Ismi yang panik tiba-tiba menangis. “ Kak... Gimana ini, Kak? “
“ Kamu tunggu disini aja. Biar kakak yang pergi ke rumah pak Dede. Disana ada Ayah dan Ibu!“
“ Tapi Kak, disana sangat berbahaya. “
Tetapi bulan tidak menghiraukan ucapan adiknya. Dia lalu berlari, menuju ke rumah Pak Dede. Sementara orang lain malah berusaha menyelamatkan diri dengan menjauh dari tebing. Belum sampai di rumah pak Dede, tiba-tiba dari atas tebing berton-ton tanah meluncur disertai dengan pohon-pohon yang tumbang. Dan kemudian menimbun apa saja yang ada di bawahnya. Termasuk rumah Pak Dede. Bulan berhenti. Dia mengangis melihat rumah Pak Dede dari kejauhan. “ Ayah... Ibu... “ teriaknya. Lalu dia jatuh terduduk dan terus menangis. Lalu ada seorang bapak yang menghampirinya, “ Nak, jangan duduk saja. Kamu harus menyelamatkan dirimu. Ayo, Nak! Kita harus lari, menjauh dari sini. Longsornya menuju ke sini! “ teriak bapak itu. Lalu Bulan pun berlari mengikuti Bapak itu sambil berlinangan air mata.

Sudah seminggu semenjak peristiwa itu terjadi. Dan sudah seminggu pula Bulan menjadi anak yatim piatu. Menurut anak Pak Dede yang selamat, saat peristiwa itu terjadi, orang tua Bulan sedang tidur. Sehingga mereka tidak mengetahui adanya longsor. Pak Dede dan isterinya juga tidak dapat terselamtkan. Mereka ikut tertimbun bersama orang tua Bulan.

Semenjak kejadian itu, Bulan yang dulu ceria menjadi pendiam. Dia sering megurung diri di kamar. Dia juga jarang makan sehingga badannya menjadi kurus. Dia terus menyalakan dirinya atas kematian orang tuanya. Gara-gara dialah orang tuanya tewas tertimbun longsor. Andai saja waktu itu dia tidak merengek-rengek ingin pergi ke kebun teh, tentu hal ini tidak akan terjadi.

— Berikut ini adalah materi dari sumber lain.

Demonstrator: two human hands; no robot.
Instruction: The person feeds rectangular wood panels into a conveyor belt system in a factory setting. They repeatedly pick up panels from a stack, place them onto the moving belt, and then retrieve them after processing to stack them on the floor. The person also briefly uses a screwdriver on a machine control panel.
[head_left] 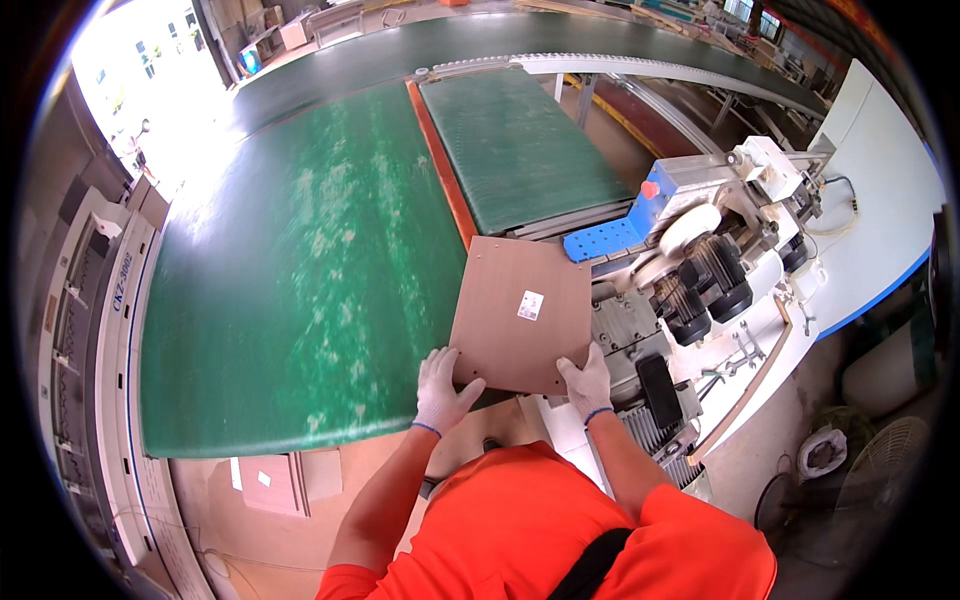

Sementara Ismi, adiknya, meskipun sedih, dia tidak seperti Bulan. Seringkali dia menghibur kakaknya itu. Menjelaskan, bahwa itu semua adalah takdir. Tetapi Bulan tidak pernah menghiraukannya. Sahabat-sahabatnya pun sudah pernah mencoba menasehatinya. Tetapi toh hanya dianggap angin lalu saja oleh Bulan.
Bik Erni, orang yang sudah bekerja selama dua puluh tahun pada orang tua Bulan masuk ke kamar Bulan dan membawa nampan yang diatashnya terdapat makanan dan minuman. Dia prihatin dengan keadaan anak majikannya itu.
“ Assalamua’laikum, Neng... “ salamnya. Bulan menoleh sebentar ke arah Bik Erni kemudian melanjutkan kembali lamunannya. Bik Erni menaruh nampan di atas meja, lalu duduk disamping Bulan.
“ Neng... Neng Bulan kenapa sih? Kok jadi pendiam begini? Mana Neng Bulan yang dulu ceria? Mana Neng Bulan yang selalu membawa kebahagiaan di rumah ini? “ ucap Bik Erni pelan.
Bulan menggeleng. “ Aku nggak tahu, Bik. Entah Bulan yang itu sudah kemana. Mungkin telah tertimbun bersama longsor “ jawabnya.
Bik Erni menitikkan air mata. Sedih mendengar jawaban Bulan yang seperti itu. “ Neng... Neng Bulan nggak bisa seperti ini terus. Orang tua Neng Bulan tentunya tidak ingin melhat Neng Bulan seperti ini. Neng tahu nggak kenapa Neng diberi nama Bulan? “
Bulan menggeleng.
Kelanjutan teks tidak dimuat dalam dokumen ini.